* **DIRECTIONS**: Which of the lines in the records below hold the string "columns"? Copy every one of them.

* **SOURCE MATERIAL**:
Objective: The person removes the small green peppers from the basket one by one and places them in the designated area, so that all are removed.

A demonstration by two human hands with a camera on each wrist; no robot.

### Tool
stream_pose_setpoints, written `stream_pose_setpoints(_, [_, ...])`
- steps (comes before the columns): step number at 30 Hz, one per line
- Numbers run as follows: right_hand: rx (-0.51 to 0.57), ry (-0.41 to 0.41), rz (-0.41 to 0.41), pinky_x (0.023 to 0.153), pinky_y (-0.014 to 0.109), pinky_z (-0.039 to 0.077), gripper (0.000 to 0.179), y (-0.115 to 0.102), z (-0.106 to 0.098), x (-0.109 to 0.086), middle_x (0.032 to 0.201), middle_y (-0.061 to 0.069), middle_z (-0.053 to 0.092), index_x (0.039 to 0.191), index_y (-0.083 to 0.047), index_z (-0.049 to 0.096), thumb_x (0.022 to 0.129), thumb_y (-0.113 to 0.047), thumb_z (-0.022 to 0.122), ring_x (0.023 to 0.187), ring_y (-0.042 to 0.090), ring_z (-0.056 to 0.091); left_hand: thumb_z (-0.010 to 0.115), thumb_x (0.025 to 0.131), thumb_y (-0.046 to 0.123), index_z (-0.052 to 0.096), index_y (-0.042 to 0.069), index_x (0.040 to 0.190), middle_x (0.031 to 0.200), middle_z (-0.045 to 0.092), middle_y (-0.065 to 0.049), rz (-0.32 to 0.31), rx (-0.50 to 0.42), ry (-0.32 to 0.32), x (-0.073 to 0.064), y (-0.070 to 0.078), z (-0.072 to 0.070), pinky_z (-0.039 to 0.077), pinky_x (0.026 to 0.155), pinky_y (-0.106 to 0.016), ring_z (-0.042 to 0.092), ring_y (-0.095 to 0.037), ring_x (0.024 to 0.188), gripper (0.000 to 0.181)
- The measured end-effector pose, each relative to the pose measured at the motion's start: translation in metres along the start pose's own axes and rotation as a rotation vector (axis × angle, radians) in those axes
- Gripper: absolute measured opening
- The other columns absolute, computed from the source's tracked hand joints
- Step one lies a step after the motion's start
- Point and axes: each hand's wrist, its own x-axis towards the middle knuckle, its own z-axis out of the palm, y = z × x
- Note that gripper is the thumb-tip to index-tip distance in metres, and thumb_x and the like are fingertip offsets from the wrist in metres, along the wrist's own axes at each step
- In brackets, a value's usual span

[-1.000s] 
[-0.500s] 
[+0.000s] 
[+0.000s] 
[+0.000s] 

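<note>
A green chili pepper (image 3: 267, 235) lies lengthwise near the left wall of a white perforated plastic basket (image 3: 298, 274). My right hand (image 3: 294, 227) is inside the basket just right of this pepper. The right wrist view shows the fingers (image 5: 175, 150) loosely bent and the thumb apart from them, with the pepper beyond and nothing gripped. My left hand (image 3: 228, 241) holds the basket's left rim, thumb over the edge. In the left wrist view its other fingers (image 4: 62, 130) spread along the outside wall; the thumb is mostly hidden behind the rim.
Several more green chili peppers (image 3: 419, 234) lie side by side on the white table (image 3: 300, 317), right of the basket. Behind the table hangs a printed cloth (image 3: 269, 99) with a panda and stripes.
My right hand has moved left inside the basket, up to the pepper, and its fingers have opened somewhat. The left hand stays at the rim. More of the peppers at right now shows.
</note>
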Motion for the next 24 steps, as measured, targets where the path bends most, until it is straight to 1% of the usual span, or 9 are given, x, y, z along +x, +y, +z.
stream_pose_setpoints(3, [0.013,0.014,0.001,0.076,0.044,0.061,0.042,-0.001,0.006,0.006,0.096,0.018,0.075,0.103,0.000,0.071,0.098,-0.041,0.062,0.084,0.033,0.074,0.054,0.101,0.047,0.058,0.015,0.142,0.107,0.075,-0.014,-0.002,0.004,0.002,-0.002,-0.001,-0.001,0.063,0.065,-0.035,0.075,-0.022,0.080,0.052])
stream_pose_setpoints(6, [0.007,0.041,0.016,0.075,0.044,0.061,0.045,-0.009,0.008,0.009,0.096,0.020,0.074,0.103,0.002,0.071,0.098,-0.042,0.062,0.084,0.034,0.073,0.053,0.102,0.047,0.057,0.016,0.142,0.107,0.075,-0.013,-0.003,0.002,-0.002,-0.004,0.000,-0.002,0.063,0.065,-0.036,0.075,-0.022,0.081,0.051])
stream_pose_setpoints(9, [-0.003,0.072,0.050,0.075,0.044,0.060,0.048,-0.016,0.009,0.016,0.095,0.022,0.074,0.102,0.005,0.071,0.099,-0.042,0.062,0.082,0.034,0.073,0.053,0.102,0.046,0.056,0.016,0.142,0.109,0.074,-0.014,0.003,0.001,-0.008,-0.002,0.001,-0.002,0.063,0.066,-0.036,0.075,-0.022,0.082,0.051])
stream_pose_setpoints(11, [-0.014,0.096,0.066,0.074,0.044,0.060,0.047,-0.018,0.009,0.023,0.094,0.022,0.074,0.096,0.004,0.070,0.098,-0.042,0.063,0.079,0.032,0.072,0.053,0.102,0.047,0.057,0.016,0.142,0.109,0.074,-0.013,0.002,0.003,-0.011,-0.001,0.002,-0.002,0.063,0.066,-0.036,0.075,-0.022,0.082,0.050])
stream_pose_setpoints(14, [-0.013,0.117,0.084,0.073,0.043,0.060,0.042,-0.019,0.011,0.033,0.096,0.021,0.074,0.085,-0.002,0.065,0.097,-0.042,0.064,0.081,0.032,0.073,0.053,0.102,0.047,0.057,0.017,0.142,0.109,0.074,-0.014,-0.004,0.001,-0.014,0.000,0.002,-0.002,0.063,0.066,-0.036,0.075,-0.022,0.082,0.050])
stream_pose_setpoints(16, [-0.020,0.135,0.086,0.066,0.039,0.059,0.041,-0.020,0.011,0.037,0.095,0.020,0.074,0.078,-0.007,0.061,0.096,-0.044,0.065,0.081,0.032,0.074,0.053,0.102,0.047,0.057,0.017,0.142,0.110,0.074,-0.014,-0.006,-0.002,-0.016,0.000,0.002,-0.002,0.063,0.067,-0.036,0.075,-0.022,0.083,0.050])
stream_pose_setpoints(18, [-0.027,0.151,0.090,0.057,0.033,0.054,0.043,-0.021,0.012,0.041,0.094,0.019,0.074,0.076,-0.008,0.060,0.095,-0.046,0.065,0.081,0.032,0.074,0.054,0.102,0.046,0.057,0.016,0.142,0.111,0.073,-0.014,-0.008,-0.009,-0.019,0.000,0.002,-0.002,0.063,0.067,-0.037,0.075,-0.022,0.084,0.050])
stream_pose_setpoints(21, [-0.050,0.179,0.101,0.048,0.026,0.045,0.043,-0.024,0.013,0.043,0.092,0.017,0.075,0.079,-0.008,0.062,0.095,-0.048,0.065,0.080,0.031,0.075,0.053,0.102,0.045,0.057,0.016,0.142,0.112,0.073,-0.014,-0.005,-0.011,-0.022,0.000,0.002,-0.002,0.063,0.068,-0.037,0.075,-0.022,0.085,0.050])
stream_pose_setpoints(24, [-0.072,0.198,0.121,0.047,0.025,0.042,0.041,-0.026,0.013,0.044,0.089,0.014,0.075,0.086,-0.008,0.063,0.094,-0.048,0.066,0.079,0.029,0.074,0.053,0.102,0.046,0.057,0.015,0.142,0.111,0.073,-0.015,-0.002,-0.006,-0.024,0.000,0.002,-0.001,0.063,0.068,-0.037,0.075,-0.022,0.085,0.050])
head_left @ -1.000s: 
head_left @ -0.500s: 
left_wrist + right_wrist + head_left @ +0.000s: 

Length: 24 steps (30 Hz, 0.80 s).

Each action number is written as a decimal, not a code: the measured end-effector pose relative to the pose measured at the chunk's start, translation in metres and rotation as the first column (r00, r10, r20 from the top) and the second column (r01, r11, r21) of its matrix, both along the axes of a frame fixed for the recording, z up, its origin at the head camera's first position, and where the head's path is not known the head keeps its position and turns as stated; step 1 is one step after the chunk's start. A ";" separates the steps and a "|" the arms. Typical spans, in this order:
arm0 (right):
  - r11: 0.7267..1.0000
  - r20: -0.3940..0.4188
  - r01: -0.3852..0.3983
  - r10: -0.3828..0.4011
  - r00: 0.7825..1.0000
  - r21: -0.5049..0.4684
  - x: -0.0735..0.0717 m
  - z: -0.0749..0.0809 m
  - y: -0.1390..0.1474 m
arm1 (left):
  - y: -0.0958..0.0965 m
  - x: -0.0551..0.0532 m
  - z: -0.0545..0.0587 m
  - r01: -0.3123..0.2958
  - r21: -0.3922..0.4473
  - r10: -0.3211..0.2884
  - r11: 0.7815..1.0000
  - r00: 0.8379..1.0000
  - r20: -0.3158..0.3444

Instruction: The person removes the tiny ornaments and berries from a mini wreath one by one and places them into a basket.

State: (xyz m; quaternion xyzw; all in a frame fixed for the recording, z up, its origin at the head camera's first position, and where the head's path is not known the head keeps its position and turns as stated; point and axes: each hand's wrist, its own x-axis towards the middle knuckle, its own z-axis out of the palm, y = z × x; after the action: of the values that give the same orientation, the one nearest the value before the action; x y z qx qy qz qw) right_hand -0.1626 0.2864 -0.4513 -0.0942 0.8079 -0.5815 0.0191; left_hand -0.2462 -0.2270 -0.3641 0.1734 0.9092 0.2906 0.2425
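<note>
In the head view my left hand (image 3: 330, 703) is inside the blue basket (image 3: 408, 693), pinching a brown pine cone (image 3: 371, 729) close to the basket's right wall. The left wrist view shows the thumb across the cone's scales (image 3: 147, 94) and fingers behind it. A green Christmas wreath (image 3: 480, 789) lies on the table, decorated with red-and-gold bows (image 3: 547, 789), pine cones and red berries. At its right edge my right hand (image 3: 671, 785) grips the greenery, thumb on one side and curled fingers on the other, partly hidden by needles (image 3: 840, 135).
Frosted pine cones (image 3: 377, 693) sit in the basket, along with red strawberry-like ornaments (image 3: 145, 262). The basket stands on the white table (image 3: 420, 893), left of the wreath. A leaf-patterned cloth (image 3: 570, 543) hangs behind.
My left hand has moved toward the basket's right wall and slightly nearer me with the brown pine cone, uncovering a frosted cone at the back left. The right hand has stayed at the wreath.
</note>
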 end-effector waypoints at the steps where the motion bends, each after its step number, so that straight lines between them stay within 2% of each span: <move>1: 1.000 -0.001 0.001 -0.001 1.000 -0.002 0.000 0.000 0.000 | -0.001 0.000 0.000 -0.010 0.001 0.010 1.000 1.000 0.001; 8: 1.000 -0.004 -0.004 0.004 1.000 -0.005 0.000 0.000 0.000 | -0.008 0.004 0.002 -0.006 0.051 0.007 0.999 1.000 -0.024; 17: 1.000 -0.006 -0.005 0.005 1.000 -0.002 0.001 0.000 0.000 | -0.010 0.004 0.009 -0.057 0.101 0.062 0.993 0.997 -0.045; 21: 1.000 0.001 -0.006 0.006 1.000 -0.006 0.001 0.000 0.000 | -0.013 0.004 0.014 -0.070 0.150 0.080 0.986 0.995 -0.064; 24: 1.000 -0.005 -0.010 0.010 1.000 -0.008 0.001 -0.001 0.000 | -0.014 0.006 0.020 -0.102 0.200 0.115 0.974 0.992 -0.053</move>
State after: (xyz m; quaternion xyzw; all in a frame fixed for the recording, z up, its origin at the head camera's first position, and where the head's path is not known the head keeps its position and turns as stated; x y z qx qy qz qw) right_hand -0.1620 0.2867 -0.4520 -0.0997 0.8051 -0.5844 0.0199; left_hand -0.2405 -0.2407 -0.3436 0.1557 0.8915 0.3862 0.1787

* **TASK RESULT**:
- steps (comes before the columns): step number at 30 Hz, one per line
- The other columns absolute, computed from the source's tracked hand joints

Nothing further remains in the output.